Essas condições acima deveriam ser a origem de qualquer debate sobre a ineficiência do nosso controle de criminalidade, e tentar deslocar este foco para prometer à sociedade a solução dos problemas via diminuição da maioridade penal, ou, e, pelo outro preferido pelo mainstream do discurso de que nossas penas são brandas.
Resolvendo esses problemas de raiz se partiria para o segundo ponto, igualmente pouco difundido, das precárias condições como a falta de investimentos em contratação, capacitação e remuneração de policiais e peritos, bem como em infraestrutura nas delegacias, o que acarreta não só o despreparo dos policiais como também sobrecarga de procedimentos.
Portanto, o problema da segurança no Brasil passa pelo cumprimento das leis já existentes, pela certeza da sua aplicação e execução, e não pelo aumento da pena.

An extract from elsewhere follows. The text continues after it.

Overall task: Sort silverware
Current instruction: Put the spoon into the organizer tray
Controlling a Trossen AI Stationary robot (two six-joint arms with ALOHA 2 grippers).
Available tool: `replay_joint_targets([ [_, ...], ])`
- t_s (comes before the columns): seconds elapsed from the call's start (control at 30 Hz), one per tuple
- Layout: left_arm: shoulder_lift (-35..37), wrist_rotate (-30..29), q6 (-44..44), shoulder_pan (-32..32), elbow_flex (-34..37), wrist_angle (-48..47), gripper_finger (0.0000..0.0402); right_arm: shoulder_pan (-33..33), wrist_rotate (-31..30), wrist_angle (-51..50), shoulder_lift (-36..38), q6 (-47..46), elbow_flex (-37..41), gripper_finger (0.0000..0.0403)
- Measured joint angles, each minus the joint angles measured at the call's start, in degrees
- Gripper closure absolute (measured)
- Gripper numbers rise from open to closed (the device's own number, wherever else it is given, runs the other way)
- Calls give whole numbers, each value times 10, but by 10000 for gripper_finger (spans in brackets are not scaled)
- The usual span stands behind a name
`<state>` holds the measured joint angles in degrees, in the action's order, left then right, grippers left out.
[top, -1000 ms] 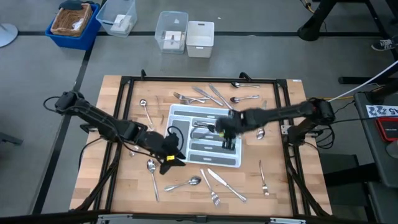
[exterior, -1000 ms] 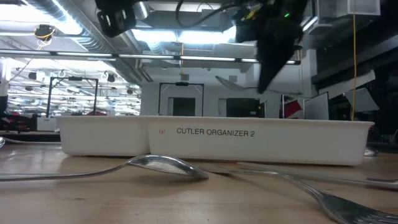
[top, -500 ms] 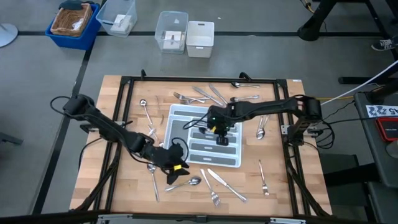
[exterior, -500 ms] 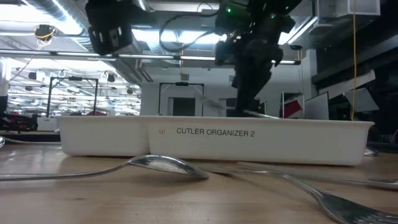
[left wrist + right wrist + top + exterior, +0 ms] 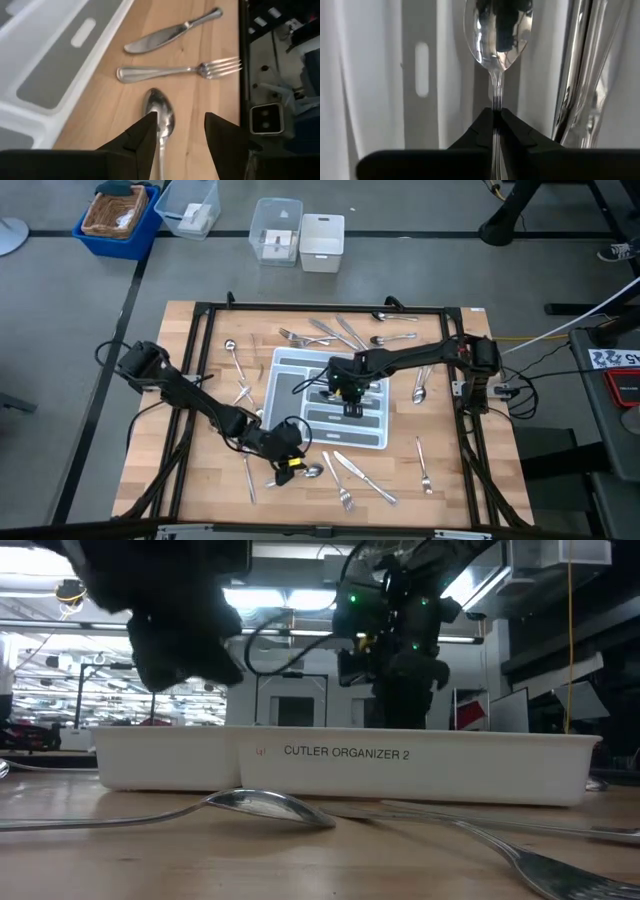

A impunidade se combate com efetividade.
Ocorre que o índice de efetividade da Justiça criminal brasileira é baixíssimo, onde um relatório da Associação Brasileira de Criminalística demonstra que a taxa de elucidação dos inquéritos de homicídio no Brasil varia de 5% a 8% do total de crimes, o que vale dizer que de cada 100 homicídios no Brasil no máximo oito são devidamente apurados, segundo estimativa de Julio Jacobo Waiselfisz, coordenador da pesquisa Mapas da Violência 2011, divulgada pelo Ministério da Justiça.
Enquanto a lei vigente não for aplicada, enquanto não se oferecer condições para a elucidação dos crimes, é ilógico se postular aumento de pena.
O Ministério Público deveria no exercício do seu controle externo da Polícia apontar estas precárias condições para solucionar todos esses crônicos problemas. Mas, preferem reivindicar o aumento de pena!
Essa sensação de impunidade é clara e muito grande e isso estimula o cometimento de novos crimes, daí o aumento assustador deles.
Um terceiro problema está na forma, onde não há integração entre delegados, promotores e a Justiça no andamento dos inquéritos, provocando um excesso de inquéritos devolvidos para novas investigações e muitossão mandados arquivar por irregularidades ou por estarem prescritos, situações que seriam evitadas se o trabalho fosse conjunto.
Finalmente não é desprezível constatarque esse temor alimenta a grande indústria de segurança. Pessoas receosas de serem vítimas de violência adotam precauções e comportamentos defensivos na forma de seguros, carros blindados, sistemas de segurança eletrônicos, cães de guarda, segurança privada, grades e muros altos, alarmes, o aumento de frequência nas catedrais de consumo, os shoppings, e o afastamento dos equipamentos urbanos como praças e parques.